--- WORK INSTRUCTION ---
In the entries that follow, the first line to write out is the one containing "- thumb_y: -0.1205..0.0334", and the last is the one containing "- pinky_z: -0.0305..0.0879". Reproduce that stretch exactly, with nothing before or after it.

--- RECORDS SUPPLIED ---
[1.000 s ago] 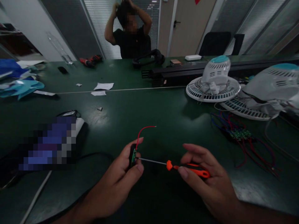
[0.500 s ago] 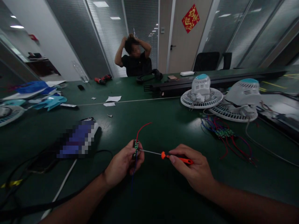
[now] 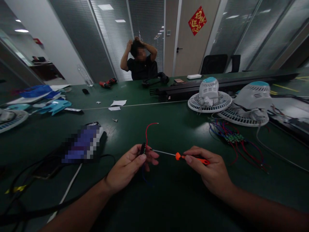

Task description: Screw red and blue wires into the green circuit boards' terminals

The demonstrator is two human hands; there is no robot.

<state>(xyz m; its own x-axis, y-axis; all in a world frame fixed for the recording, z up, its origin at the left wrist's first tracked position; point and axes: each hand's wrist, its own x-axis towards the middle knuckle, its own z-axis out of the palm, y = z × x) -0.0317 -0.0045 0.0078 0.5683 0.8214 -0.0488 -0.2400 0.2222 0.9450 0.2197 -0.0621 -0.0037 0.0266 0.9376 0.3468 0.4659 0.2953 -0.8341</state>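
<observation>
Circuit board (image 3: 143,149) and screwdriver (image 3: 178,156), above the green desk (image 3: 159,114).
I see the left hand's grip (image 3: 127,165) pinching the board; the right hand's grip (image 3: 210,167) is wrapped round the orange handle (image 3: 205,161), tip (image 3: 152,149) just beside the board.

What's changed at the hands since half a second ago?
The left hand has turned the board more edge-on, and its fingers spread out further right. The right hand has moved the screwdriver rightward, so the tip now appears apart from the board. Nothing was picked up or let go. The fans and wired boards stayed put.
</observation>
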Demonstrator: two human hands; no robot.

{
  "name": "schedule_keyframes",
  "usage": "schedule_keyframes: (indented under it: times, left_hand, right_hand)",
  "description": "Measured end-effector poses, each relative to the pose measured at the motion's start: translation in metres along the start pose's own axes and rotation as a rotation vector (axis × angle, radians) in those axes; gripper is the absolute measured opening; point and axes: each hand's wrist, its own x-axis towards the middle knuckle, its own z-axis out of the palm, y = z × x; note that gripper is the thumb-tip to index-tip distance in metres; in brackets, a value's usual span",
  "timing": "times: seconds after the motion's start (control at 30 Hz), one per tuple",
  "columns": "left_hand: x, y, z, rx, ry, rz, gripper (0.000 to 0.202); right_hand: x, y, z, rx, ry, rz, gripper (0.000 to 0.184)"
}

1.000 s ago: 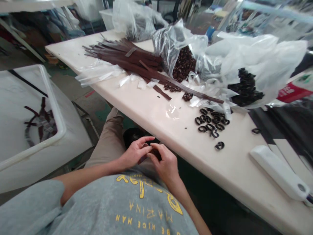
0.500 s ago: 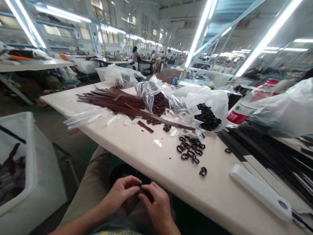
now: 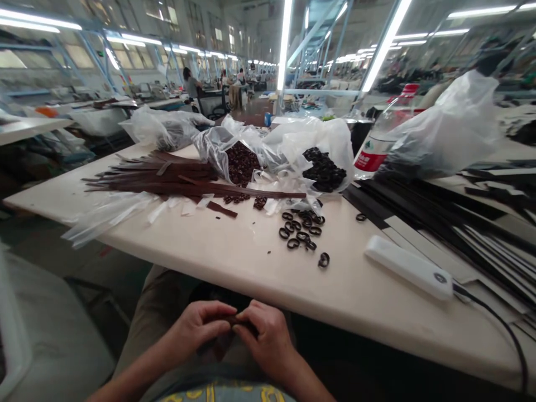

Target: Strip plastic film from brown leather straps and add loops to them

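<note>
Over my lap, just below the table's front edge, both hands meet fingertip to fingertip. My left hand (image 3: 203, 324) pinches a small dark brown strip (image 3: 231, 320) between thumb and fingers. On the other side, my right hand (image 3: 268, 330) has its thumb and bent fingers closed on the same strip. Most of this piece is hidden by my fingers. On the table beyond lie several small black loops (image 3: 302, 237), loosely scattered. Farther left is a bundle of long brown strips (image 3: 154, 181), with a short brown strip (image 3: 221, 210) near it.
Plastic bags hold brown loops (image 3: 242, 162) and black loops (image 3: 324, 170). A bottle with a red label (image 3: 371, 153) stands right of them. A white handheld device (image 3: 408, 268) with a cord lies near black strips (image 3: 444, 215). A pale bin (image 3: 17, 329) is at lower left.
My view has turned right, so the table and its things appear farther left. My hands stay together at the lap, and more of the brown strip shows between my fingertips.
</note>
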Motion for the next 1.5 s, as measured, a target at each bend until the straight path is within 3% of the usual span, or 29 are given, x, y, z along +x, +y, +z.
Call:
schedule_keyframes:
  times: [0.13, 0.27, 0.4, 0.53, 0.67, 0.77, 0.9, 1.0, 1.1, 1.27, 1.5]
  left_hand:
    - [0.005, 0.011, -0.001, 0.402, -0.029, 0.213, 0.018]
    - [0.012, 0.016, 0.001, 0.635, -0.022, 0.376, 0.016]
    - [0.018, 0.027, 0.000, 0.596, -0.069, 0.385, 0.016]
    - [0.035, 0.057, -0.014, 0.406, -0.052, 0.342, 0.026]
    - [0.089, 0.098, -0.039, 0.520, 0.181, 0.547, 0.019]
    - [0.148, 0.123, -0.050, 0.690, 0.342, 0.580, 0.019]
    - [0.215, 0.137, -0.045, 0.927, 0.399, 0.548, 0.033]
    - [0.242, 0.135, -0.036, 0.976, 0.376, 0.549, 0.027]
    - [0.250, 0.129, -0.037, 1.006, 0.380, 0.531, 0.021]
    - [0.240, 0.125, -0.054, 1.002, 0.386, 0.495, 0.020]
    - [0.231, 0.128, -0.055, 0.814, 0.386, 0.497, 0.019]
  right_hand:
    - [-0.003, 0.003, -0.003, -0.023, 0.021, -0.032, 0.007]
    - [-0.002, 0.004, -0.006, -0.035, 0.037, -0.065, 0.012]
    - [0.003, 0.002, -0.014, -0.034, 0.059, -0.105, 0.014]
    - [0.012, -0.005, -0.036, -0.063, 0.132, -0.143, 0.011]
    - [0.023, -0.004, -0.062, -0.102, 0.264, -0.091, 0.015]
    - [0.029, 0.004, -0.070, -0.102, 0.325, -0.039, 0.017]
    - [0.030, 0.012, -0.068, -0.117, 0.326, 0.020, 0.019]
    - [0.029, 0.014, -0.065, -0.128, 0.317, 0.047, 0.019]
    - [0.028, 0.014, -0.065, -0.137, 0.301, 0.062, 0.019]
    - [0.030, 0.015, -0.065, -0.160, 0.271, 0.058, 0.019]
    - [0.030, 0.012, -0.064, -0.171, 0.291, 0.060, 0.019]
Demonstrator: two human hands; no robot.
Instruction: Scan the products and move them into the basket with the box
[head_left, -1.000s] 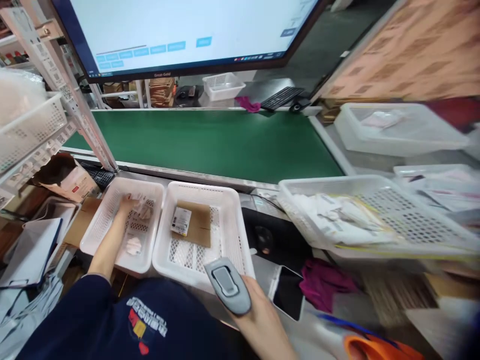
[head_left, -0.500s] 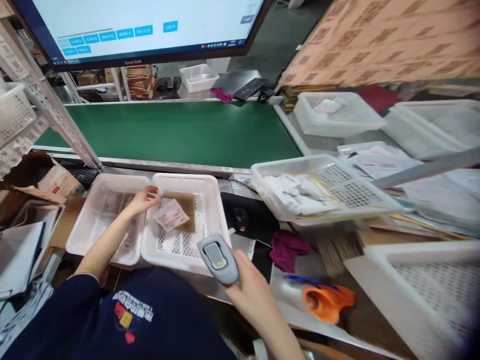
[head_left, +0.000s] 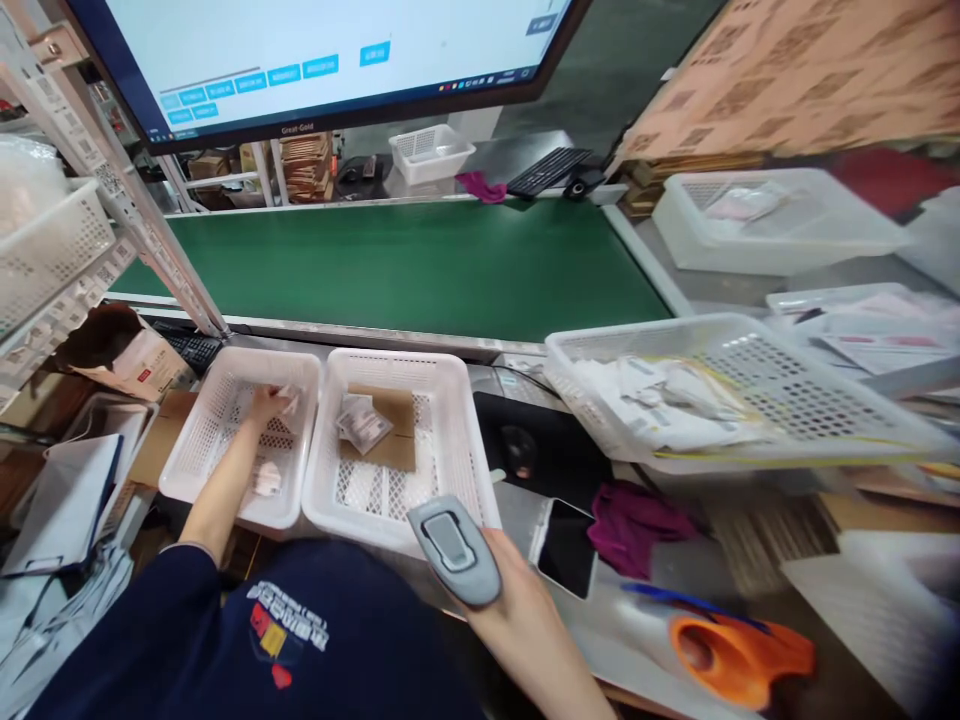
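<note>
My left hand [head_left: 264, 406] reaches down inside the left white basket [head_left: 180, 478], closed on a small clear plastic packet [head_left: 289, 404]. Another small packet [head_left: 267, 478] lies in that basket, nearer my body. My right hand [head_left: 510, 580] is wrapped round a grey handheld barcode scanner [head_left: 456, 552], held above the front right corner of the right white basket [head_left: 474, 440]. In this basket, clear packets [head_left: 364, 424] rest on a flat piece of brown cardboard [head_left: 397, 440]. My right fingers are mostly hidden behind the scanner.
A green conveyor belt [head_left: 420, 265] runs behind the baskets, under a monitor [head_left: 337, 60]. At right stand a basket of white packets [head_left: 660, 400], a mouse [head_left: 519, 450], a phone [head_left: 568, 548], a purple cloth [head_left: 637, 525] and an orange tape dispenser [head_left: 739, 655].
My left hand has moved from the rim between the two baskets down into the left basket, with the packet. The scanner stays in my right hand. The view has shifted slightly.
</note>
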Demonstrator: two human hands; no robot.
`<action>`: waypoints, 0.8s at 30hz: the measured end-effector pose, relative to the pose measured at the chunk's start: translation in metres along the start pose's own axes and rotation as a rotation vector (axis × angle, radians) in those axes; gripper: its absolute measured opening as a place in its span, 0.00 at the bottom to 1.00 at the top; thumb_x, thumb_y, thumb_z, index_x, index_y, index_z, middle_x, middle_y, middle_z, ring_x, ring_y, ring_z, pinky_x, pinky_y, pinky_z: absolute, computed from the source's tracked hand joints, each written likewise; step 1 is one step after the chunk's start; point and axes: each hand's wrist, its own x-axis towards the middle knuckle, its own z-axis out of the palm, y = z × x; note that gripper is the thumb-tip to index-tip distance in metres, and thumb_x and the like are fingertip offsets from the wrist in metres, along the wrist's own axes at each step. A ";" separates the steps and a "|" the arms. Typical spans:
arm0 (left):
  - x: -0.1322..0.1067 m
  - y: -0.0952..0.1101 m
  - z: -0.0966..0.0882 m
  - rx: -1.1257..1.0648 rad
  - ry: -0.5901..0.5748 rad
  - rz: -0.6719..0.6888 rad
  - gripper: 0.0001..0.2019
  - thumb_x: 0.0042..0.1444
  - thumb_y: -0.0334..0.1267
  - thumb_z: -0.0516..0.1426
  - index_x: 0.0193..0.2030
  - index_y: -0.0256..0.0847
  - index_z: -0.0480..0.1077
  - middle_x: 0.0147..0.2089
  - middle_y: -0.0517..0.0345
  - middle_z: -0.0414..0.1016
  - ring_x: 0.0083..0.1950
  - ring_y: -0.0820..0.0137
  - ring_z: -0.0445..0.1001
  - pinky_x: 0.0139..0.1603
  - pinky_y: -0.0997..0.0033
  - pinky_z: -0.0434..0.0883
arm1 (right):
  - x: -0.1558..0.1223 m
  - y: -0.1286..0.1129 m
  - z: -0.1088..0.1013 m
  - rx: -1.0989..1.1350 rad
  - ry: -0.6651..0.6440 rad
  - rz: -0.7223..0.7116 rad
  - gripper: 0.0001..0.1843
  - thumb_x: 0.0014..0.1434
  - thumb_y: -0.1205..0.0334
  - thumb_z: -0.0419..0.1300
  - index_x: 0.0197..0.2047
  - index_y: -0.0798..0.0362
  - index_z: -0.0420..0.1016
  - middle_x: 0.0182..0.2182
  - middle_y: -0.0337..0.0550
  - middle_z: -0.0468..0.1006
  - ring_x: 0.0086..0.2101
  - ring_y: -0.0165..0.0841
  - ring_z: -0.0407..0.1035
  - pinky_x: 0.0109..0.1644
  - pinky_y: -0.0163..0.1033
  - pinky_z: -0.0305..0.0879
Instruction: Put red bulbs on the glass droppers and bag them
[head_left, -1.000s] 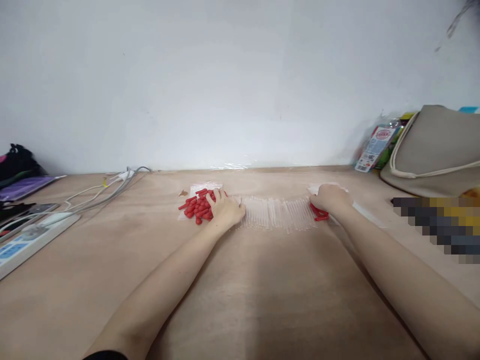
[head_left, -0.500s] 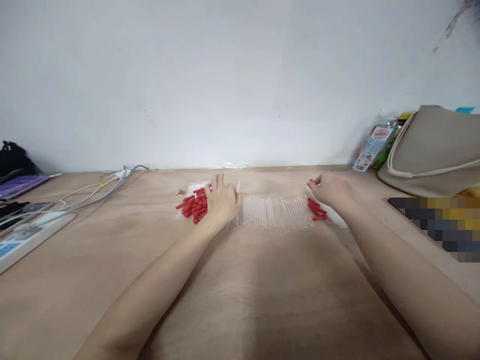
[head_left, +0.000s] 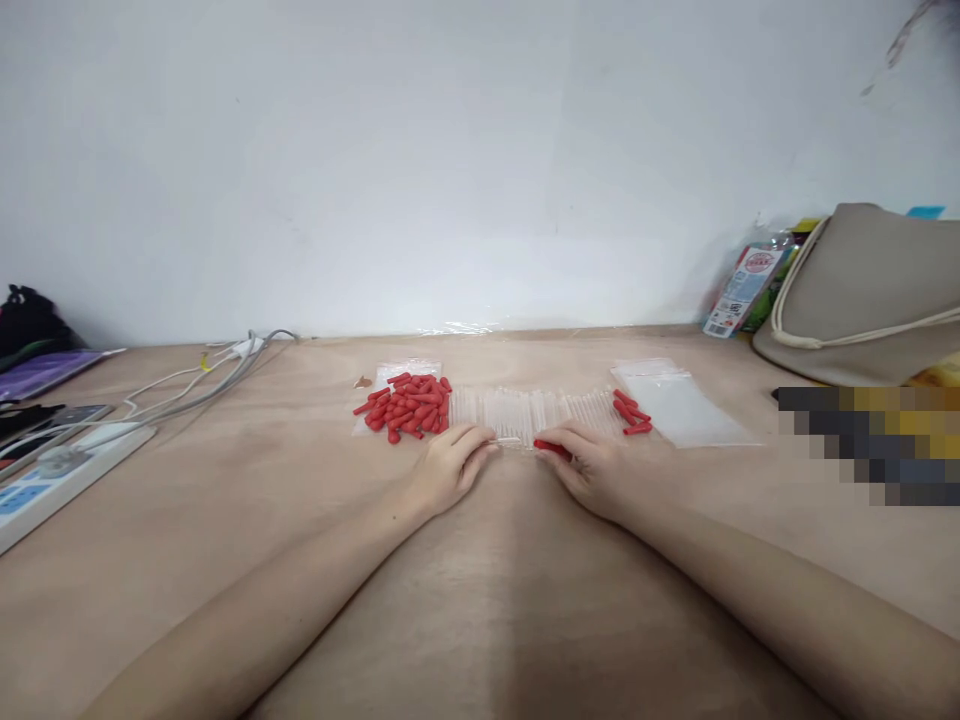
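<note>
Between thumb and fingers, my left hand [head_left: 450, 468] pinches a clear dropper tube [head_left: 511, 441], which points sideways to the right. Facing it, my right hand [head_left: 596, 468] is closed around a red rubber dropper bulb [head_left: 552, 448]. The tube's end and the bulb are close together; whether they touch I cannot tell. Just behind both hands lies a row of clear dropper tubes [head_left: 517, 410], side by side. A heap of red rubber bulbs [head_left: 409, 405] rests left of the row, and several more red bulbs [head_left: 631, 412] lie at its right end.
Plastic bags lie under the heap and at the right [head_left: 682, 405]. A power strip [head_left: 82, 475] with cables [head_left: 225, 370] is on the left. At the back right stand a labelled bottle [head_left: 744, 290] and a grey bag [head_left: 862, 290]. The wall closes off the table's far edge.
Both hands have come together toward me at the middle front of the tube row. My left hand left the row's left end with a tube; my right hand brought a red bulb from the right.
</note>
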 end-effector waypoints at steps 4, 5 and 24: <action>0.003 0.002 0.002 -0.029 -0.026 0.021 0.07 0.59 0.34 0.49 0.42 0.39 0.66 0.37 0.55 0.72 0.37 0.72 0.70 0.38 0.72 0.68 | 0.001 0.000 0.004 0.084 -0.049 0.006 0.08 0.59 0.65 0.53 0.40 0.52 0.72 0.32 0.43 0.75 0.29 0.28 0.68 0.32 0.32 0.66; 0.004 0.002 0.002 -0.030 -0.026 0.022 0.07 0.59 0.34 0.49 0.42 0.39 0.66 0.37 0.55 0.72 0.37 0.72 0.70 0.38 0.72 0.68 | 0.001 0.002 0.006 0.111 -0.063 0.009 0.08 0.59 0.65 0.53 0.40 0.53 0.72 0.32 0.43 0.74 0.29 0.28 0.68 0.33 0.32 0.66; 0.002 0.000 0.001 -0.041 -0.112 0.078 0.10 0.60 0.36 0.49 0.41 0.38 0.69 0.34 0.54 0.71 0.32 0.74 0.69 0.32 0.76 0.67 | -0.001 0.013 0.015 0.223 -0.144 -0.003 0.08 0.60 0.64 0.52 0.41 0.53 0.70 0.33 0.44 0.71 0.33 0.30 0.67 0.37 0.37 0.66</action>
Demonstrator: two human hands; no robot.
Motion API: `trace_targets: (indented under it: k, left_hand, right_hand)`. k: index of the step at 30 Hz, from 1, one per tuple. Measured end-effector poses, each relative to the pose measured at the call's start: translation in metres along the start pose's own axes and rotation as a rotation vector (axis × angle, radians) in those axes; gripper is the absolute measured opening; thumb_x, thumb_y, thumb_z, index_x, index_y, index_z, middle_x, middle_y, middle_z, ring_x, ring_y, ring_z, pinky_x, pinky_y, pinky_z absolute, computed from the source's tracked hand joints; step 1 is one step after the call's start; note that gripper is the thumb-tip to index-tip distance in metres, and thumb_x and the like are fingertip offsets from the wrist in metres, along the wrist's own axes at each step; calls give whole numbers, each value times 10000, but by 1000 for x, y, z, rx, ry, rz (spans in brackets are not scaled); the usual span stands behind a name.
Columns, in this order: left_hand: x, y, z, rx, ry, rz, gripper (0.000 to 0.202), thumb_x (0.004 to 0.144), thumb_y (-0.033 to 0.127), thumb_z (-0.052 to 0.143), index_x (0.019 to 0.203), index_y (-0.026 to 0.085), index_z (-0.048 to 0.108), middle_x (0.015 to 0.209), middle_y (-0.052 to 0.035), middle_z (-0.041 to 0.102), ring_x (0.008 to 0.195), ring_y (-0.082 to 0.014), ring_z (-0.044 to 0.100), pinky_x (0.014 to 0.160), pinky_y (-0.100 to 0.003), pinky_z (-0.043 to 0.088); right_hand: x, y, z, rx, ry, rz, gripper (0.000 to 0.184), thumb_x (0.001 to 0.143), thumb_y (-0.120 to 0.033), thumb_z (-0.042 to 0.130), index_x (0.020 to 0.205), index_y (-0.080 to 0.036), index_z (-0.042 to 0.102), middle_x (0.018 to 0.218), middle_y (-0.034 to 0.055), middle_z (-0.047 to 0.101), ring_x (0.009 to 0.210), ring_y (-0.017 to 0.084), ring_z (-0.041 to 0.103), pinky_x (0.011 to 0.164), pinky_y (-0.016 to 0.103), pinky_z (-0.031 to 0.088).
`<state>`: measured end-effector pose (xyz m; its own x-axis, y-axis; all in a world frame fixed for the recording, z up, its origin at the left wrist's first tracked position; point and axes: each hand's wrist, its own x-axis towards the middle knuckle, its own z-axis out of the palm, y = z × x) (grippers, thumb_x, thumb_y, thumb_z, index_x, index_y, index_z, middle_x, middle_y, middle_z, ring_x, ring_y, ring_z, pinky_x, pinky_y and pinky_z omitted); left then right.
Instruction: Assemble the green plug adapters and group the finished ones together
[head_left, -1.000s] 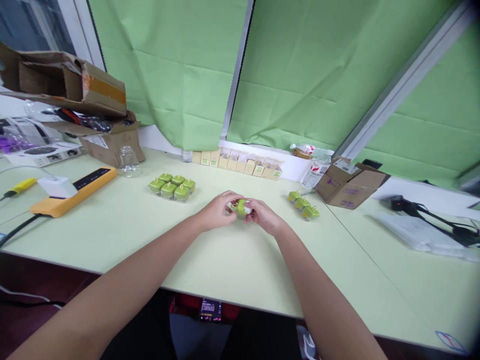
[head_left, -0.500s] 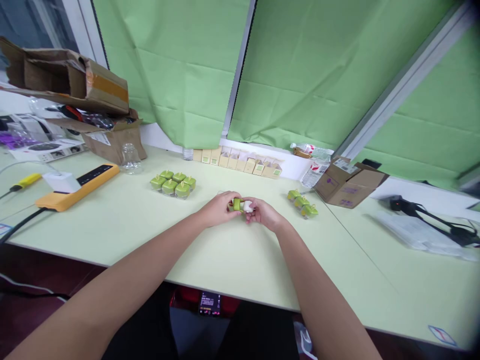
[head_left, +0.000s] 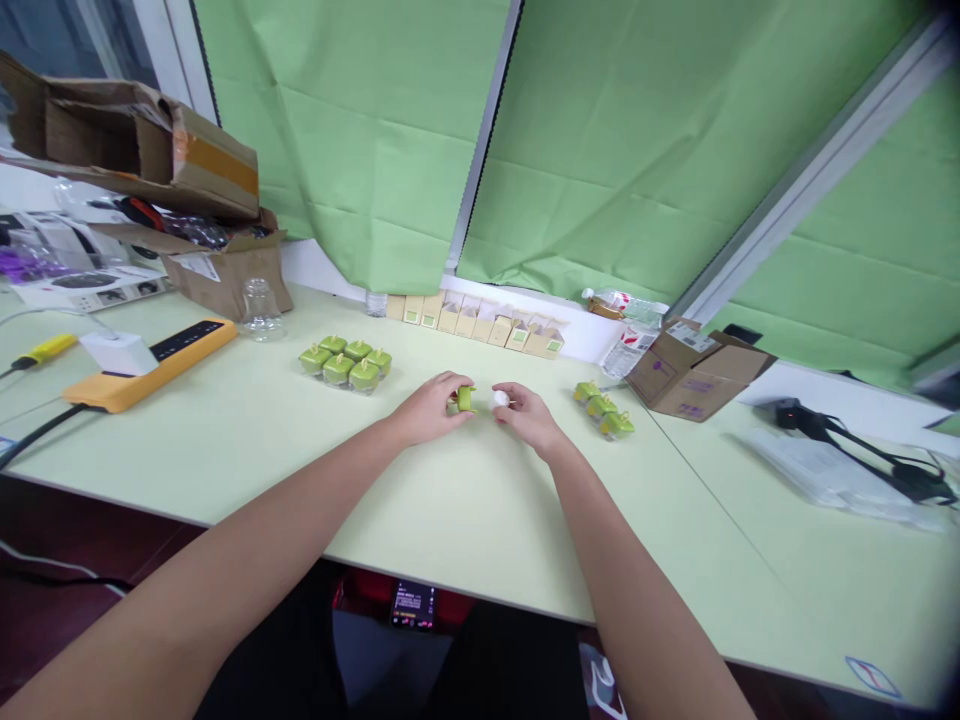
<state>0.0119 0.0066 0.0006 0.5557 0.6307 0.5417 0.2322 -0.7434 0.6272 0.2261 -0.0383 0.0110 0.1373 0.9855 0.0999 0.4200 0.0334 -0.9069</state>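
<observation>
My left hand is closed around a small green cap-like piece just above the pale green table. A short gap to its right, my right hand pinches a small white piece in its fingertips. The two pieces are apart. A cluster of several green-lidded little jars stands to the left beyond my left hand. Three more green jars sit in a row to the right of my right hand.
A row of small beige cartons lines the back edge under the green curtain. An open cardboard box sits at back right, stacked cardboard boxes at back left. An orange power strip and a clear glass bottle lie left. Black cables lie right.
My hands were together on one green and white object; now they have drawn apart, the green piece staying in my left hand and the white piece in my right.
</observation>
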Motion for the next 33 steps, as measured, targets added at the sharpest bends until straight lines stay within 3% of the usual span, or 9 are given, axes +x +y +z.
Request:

--- PROBLEM SOLUTION ---
  - thumb_y: -0.1205..0.0334
  - thumb_z: -0.0419..0.1300
  - index_x: 0.0197..0.2047
  - index_y: -0.0798..0.0362
  - index_z: -0.0420..0.1016
  - middle_x: 0.0182..0.2182
  - middle_y: -0.0337..0.0550
  - middle_z: -0.0468..0.1006
  - ring_x: 0.0086..0.2101
  - ring_y: -0.0165..0.0841
  - ring_z: -0.0407..0.1035
  - pinky_x: 0.0109..0.1644
  - pinky_y: -0.0163..0.1033
  - pinky_z: -0.0305..0.0879

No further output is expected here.